The amino resin is a resin obtained by an addition reaction of urea and a compound having an amino group derived from urea such as melamine, acetoguanamine, benzoguanamine and aldehydes. In a similar manner, a resin obtained by an addition reaction between a compound having an amino group such as polyacrylamide, amino alcohol, or polyamine and an aldehyde can also be used.

When an aldehyde condensable resin is used, each resin may be used alone, or the above resins may be mixed and used. For example, a part of the phenol resin may be replaced with a melamine resin or a urea resin.

The thermosetting binder used in the present invention neutralizes a pH adjuster, a curing accelerator, a silane coupling agent, a colorant, a dustproof agent, and an alkali component eluted from inorganic fibers in addition to the main component thermosetting resin. An additive such as a neutralizing agent may be added as necessary. The binder is adjusted to a predetermined concentration by mixing the above components according to a conventional method and adding water.

The adhesion amount of the uncured thermosetting binder in the mat-like glass fiber aggregate (intermediate) is preferably 5% by mass to 20% by mass with respect to the total mass of the glass fiber aggregate. .

Further, in the mat-like glass fiber assembly (intermediate body) used for forming the flexible portion, the adhesion amount of the uncured thermosetting binder is preferably 5% by mass to 15% by mass. . If the adhesion amount of the uncured thermosetting binder is within the above range, the requirements regarding the density and (elastic modulus) of the flexible part of the present invention can be satisfied.

When the adhesion amount of the uncured thermosetting binder is less than 5% by mass, the density of the flexible part after molding may not exceed 80 kg / m ^{3. When} the adhesion amount exceeds 15% by mass, the flexibility is increased. The density of the part may exceed 100 kg / m ³ , and both the sound absorption properties of the flexible part are lowered.

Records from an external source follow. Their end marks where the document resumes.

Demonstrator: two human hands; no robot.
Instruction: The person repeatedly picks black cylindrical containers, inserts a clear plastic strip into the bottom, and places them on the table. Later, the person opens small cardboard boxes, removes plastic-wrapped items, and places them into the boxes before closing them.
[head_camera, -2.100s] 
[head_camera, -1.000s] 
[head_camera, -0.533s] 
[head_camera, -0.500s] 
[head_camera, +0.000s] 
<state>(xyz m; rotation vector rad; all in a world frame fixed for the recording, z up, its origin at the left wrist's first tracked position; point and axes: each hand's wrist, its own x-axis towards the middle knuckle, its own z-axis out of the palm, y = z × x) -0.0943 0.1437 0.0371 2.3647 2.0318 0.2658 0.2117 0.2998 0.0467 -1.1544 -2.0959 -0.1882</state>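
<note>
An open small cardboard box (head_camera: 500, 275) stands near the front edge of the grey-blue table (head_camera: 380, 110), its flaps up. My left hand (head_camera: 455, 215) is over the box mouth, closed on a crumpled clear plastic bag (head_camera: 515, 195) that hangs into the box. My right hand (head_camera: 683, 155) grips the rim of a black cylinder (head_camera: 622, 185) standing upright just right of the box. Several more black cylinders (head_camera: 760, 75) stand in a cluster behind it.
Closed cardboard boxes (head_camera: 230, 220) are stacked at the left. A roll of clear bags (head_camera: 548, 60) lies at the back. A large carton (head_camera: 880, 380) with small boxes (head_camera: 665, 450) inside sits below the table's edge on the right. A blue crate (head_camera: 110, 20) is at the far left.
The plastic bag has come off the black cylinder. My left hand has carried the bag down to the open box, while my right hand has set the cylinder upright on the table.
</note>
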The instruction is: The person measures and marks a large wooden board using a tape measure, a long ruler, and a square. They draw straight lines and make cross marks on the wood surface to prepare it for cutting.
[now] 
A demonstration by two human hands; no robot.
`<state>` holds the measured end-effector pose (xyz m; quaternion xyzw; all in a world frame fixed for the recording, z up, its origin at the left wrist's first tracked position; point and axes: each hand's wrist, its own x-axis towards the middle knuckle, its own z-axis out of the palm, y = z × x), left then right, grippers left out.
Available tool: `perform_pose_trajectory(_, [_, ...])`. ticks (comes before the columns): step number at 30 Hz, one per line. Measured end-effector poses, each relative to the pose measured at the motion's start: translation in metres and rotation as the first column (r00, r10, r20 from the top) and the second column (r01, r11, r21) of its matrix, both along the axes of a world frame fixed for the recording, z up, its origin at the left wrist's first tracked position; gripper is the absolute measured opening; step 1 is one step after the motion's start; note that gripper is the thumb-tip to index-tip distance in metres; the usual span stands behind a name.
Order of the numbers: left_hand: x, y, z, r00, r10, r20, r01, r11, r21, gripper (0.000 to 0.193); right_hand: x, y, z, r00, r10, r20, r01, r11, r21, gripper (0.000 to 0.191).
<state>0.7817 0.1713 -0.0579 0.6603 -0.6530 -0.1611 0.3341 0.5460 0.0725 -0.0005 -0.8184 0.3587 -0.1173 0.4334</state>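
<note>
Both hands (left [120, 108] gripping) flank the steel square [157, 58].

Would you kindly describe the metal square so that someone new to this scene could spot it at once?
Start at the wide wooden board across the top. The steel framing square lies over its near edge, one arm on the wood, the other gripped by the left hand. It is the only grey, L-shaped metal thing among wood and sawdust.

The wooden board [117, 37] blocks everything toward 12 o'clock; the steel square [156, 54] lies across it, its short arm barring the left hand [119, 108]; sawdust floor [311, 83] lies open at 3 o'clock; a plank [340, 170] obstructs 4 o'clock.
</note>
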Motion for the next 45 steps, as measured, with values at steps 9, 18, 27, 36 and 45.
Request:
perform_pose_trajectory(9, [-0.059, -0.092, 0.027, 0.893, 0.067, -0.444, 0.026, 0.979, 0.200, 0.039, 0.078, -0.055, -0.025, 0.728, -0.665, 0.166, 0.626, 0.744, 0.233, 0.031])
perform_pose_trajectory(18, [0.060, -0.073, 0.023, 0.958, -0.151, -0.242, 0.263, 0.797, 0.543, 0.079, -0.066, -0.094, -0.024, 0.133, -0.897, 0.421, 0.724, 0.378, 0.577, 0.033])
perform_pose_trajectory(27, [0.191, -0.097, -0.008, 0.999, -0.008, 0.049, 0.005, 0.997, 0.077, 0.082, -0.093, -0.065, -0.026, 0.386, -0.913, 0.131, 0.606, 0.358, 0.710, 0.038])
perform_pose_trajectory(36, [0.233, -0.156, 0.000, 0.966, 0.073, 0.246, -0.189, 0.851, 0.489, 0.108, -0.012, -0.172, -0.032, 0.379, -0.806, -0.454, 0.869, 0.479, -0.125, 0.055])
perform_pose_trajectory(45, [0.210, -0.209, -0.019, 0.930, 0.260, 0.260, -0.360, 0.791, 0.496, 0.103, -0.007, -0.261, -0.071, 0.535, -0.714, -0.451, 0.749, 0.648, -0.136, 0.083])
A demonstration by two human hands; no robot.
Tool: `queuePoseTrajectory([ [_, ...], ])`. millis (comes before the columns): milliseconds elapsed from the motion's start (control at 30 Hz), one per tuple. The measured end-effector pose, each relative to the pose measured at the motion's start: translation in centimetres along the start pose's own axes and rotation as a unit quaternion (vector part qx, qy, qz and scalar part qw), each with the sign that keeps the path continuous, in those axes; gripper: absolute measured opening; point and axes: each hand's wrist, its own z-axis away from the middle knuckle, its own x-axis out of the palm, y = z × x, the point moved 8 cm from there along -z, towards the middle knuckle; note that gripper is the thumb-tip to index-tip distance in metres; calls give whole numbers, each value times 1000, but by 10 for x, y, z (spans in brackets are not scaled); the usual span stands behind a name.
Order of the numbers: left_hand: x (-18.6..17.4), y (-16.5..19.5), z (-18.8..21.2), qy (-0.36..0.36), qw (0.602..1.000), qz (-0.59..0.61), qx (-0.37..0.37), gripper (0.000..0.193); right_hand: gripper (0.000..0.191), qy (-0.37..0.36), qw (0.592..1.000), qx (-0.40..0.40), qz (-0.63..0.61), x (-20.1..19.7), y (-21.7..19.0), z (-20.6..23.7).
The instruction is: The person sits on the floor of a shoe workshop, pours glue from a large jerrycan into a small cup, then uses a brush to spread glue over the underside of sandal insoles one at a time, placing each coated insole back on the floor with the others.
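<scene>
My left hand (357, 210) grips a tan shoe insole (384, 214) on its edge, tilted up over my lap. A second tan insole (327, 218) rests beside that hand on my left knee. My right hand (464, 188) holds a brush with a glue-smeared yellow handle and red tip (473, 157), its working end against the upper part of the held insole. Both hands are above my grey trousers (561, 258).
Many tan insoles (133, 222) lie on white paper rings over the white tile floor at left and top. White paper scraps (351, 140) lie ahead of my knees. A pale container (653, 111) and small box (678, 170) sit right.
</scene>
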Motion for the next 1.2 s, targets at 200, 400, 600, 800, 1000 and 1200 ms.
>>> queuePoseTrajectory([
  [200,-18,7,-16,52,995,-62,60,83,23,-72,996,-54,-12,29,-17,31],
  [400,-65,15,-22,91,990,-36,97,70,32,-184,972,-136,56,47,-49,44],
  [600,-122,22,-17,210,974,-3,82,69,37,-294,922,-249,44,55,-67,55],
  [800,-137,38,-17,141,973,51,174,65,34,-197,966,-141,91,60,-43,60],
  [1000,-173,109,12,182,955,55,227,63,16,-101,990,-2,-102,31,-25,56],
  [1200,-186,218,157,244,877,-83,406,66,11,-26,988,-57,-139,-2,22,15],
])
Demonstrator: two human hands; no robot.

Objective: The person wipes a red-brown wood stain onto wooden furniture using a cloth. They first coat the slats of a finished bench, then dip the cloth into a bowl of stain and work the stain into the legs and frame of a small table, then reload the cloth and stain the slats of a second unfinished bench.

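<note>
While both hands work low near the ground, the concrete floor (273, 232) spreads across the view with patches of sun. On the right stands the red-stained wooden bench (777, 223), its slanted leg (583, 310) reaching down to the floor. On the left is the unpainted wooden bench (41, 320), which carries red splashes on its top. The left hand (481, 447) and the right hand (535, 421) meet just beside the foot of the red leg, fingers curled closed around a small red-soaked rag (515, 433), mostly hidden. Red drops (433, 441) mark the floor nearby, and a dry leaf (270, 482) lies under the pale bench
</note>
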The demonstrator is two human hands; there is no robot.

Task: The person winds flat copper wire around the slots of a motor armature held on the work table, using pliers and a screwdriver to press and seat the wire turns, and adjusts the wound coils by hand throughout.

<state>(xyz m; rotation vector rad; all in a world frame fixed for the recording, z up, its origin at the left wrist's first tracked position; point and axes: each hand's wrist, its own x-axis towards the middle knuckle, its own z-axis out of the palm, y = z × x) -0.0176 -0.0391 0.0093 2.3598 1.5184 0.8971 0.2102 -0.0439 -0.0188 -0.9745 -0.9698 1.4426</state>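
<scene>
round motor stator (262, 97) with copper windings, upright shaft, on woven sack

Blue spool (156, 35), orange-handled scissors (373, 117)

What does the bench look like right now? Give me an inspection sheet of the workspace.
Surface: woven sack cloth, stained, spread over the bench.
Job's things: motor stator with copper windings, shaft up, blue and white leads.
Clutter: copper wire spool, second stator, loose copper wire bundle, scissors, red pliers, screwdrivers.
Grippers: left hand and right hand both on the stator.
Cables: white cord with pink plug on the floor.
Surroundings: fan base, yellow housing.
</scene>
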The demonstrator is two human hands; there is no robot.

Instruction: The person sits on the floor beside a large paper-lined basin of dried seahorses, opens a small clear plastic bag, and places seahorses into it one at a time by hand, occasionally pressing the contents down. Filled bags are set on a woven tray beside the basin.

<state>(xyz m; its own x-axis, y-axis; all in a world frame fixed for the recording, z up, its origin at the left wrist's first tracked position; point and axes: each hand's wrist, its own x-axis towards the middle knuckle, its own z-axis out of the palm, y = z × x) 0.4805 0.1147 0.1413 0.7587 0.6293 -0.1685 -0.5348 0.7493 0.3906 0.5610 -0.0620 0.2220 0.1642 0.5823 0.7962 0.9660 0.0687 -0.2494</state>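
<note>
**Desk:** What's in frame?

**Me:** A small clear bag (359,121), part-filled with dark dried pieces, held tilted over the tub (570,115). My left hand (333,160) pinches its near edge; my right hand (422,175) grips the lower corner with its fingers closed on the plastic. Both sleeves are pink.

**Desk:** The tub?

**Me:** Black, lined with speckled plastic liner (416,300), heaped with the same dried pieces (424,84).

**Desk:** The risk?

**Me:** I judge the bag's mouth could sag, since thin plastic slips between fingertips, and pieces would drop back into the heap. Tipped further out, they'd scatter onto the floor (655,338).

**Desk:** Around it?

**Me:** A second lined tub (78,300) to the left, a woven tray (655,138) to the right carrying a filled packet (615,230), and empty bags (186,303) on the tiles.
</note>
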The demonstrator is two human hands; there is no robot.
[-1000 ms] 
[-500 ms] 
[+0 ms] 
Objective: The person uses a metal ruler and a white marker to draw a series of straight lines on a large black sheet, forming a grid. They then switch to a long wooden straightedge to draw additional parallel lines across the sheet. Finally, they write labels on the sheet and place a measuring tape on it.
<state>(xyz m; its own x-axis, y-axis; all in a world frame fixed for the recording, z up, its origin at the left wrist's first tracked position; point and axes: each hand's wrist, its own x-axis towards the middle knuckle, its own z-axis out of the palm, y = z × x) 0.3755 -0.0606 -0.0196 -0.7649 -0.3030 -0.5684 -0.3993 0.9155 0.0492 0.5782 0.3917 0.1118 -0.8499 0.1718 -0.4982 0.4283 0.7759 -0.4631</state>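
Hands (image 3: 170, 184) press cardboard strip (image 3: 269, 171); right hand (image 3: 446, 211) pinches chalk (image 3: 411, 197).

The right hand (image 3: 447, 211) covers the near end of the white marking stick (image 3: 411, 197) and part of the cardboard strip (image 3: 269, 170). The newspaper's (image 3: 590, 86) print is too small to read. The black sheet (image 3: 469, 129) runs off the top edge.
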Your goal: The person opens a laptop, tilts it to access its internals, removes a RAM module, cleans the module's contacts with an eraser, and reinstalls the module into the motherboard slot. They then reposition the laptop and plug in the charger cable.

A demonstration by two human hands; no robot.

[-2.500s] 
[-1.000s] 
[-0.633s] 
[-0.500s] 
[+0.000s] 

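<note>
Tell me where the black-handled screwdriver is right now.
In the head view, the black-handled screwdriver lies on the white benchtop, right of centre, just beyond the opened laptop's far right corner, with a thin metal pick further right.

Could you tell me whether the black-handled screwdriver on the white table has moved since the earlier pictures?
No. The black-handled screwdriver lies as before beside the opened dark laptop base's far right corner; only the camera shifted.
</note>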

On the other hand, in the mat-like glass fiber assembly (intermediate body) used for forming the high-rigidity part, the adhesion amount of the uncured thermosetting binder is preferably 10% by mass to 20% by mass. . If the adhesion amount of the uncured thermosetting binder is in the above range, it becomes possible to reach the density and bending elastic modulus of the high-rigidity part intended by the present invention. When the adhesion amount of the uncured thermosetting binder is less than 10% by mass, the density and bending elastic modulus of the high-rigidity part after molding may not be in the desired range, and when the adhesion amount exceeds 20% by mass, The density and bending elastic modulus of the high-rigidity portion are not improved further, which is uneconomical.

The glass fiber heat-absorbing sound absorber 1 is formed by overlapping the flexible portion 2 and the highly rigid portion 3 with each other.

Here, the density of the flexible portion 2 is higher than 80 kg / m ³ and not higher than 100 kg / m ³ . When the density of the flexible portion is higher than 80 kg / m ³ , the sound transmitted through the sound absorber is reduced and the sound absorption rate is improved. On the other hand, by setting the density of the flexible portion to 100 kg / m ³ or less, reflection of sound due to an increase in sound absorber density is suppressed, and the sound absorption rate is improved. That is, the density at which the optimum sound absorption coefficient can be obtained is higher than 80 kg / m ³ and not higher than 100 kg / m ³ .

The thickness of the flexible part 2 is 15 mm to 30 mm, preferably 20 mm to 30 mm. When the thickness of the flexible portion is 15 mm or more, the sound that is transmitted decreases, and the sound absorbing performance becomes sufficient. On the other hand, when the thickness of the flexible portion is 30 mm or less, a sound absorbing body that can be installed in a narrow space such as an engine room of an automobile while maintaining sound absorbing performance is obtained.

On the other hand, the density of the high rigidity portion 3 is 120 kg / m ³ to 300 kg / m ³ . If the density of the high-rigidity part 3 is 120 kg / m ³ or more, rigidity having chipping resistance can be obtained, and if it is 300 kg / m ³ or less, it is possible to suppress a decrease in sound absorption performance due to sound reflection. it can. From the viewpoint of sound absorption performance, the density of the highly rigid portion 3 is more preferably 250 kg / m ³ or less.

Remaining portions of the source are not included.